===== COLLECTED MATERIAL =====
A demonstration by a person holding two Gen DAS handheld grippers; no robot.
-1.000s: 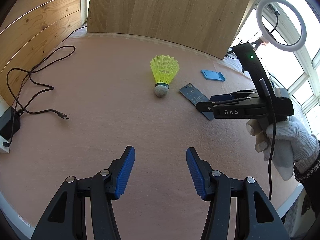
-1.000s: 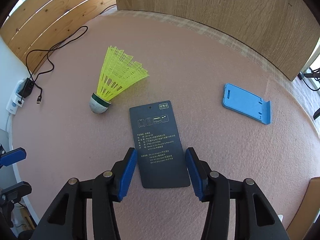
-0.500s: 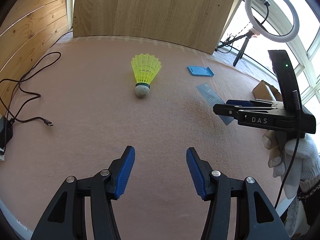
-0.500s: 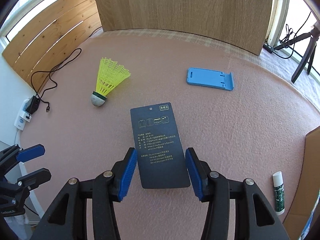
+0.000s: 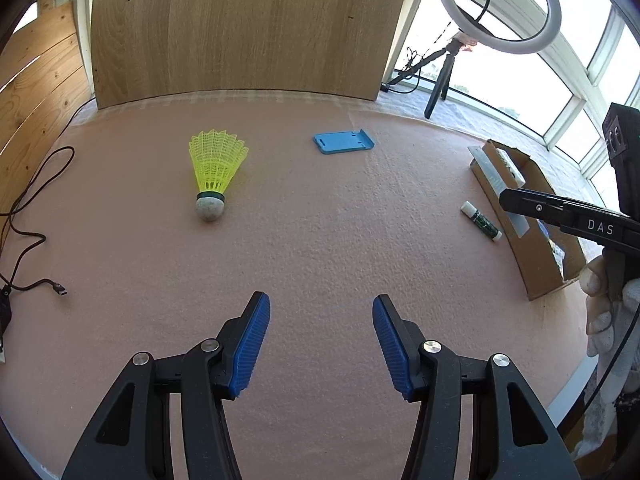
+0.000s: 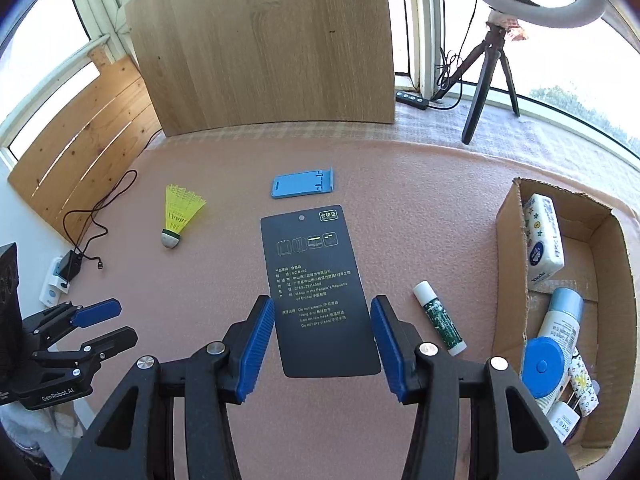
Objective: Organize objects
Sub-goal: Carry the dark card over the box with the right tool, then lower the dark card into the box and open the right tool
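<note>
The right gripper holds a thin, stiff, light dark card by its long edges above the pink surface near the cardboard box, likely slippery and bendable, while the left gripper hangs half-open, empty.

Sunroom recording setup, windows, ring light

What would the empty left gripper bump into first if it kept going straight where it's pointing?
Probably just the bare pink mat. Nothing lies between the left gripper and the mat straight ahead. The yellow shuttlecock sits farther on and off to the left, so it would likely be missed, though depth is hard to judge.
</note>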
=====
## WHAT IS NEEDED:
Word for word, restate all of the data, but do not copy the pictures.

## COMPLETED EXERCISE:
A demonstration by a person holding two Gen DAS handheld grippers; no robot.
-1.000s: 
-1.000s: 
-0.500s: 
-0.500s: 
+0.000s: 
+0.000s: 
Objective: Organize objects
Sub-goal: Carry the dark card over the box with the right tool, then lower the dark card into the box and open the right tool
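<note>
The right gripper holds a thin, stiff, light dark card by its long edges above the pink surface near the cardboard box, likely slippery and bendable, while the left gripper hangs half-open, empty.

Sunroom recording setup, windows, ring light

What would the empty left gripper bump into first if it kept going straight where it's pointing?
Probably just the bare pink mat. Nothing lies between the left gripper and the mat straight ahead. The yellow shuttlecock sits farther on and off to the left, so it would likely be missed, though depth is hard to judge.
</note>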

The requested output has been given in full.